Bu sayfayı yazdır

Seyyidleri üzen Mûsâ Beyin sonu!

Bir gün, Irak’tan iki seyyid genç, altı katırı hediyelerle yükleyip, Nehrî’ye, Seyyid Tâhâ-i Hakkârî hazretlerine getirmek için yola çıktılar. Hârunân denilen köyden geçerken, Seyyid Tâhâ hazretlerinin büyüklüğünü inkâr eden Mûsâ Bey adındaki zât, katırları yükleri ile birlikte gasbetti. Gençler ağlayarak Nehrî’ye gelip Seyyid Tâhâ hazretlerini bu durumdan haberdâr ettiler. Seyyid Tâhâ, Mûsâ Beye haber gönderip;
“Bu katırların yükleri bana âit olduğundan, yükler senin olsun. Bu gençler seyyiddirler. Onlara merhamet et, katırlarını teslim et” buyurdu.

Mûsâ Bey emri dinlemedi!
Mûsâ Bey bu emri dinlemedi, katırları vermedi. İkinci defâ haber gönderip;
“Benim nâmıma ve hatırıma versin” buyurdu.
Buna da karşı çıkınca, Seyyid Tâhâ büyük bir hiddetle;
“Cumâ gecesi gelsin de o vermesin görelim” buyurdu.
Cumâ gecesi, Nehrî’den, talebeler gidip, netîceyi öğrenmek için nöbet beklediler. Meğer Mûsâ Bey, divânhânesinde kendine tâbi olanlarla oturmuş, Seyyid Tâhâ’nın evliyâlığını inkâr husûsunda konuşuyormuş.
Bu fısk meclisinin bitişinden sonra, yatak odasına girip yatağına uzanırken, mîdesine bir ağrı girerek. “Karnım!.. Karnım!..” diye bağırarak can vermiş.
Bu durumun nereden kaynaklandığını iyi anlayan dokuz oğlu hemen Nehrî’ye gelip, katırları yükleri ile birlikte teslim ederek Seyyid Tâhâ hazretlerine sığındılar. “Lütfen, merhameten babamızın defin merâsiminde bulunup, duâ buyurunuz” dediler. Onlara cevâben;

Kömür gibi bir ceset!
-Benim bulunmam, ona bir menfaat sağlamaz, buyurdu. Çocukları çok ısrar ettiler. Hazret-i Seyyid nihâyet kalkıp, cenâzeye gitti.
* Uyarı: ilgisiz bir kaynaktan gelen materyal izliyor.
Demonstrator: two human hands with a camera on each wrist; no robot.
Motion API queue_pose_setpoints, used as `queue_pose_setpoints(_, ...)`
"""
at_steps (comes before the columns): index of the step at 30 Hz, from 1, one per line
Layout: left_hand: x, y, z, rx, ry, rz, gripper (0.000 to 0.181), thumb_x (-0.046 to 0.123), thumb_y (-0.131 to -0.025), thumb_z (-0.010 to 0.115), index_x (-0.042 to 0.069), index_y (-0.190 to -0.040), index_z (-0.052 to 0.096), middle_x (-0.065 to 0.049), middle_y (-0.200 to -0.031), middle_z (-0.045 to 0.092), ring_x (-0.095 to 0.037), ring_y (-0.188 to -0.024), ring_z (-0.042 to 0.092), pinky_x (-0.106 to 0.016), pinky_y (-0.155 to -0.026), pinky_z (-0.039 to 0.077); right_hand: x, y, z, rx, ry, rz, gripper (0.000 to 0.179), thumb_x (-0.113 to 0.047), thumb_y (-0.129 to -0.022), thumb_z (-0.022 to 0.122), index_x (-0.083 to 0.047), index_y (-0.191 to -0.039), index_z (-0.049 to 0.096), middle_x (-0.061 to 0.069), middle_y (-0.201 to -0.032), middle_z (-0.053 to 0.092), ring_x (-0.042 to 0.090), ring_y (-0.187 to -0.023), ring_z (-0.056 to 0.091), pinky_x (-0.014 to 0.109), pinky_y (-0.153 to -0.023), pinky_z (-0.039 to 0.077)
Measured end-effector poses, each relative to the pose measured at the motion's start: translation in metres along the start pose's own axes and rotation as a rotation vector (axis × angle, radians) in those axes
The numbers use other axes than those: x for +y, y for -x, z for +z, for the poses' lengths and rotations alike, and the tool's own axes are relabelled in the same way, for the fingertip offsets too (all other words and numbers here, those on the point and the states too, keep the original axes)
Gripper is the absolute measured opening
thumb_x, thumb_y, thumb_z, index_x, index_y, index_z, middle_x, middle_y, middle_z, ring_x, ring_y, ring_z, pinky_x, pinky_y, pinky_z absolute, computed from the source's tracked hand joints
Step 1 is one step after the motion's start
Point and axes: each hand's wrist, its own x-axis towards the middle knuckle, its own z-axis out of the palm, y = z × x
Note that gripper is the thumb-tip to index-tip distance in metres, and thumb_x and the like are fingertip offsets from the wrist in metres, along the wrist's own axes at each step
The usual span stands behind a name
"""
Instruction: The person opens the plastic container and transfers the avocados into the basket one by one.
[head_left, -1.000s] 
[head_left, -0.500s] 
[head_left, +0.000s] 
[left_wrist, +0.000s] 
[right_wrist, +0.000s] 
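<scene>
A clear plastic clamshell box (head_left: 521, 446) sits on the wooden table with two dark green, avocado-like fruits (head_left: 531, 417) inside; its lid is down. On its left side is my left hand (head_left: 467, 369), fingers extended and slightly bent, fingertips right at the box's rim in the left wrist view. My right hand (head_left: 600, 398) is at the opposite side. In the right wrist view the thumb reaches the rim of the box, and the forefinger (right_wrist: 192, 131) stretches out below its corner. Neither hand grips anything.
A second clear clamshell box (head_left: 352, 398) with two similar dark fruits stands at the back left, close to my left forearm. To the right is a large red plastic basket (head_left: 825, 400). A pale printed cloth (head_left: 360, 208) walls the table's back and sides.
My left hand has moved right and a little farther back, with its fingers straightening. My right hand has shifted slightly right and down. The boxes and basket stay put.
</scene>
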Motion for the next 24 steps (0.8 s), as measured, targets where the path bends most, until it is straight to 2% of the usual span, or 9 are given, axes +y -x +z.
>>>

Cenâzenin kapkara kömür gibi olduğu görüldü...
Definden sonra, Seyyid Tâhâ hazretleri;
-Benim gelişimden zerre kadar menfaatlenmedi, buyurdu.
Cenâb-ı Hak, bir seyyide hakâret etmenin onu üzmenin cezâsını nasıl verdi, bunu herkes açıkça gördü.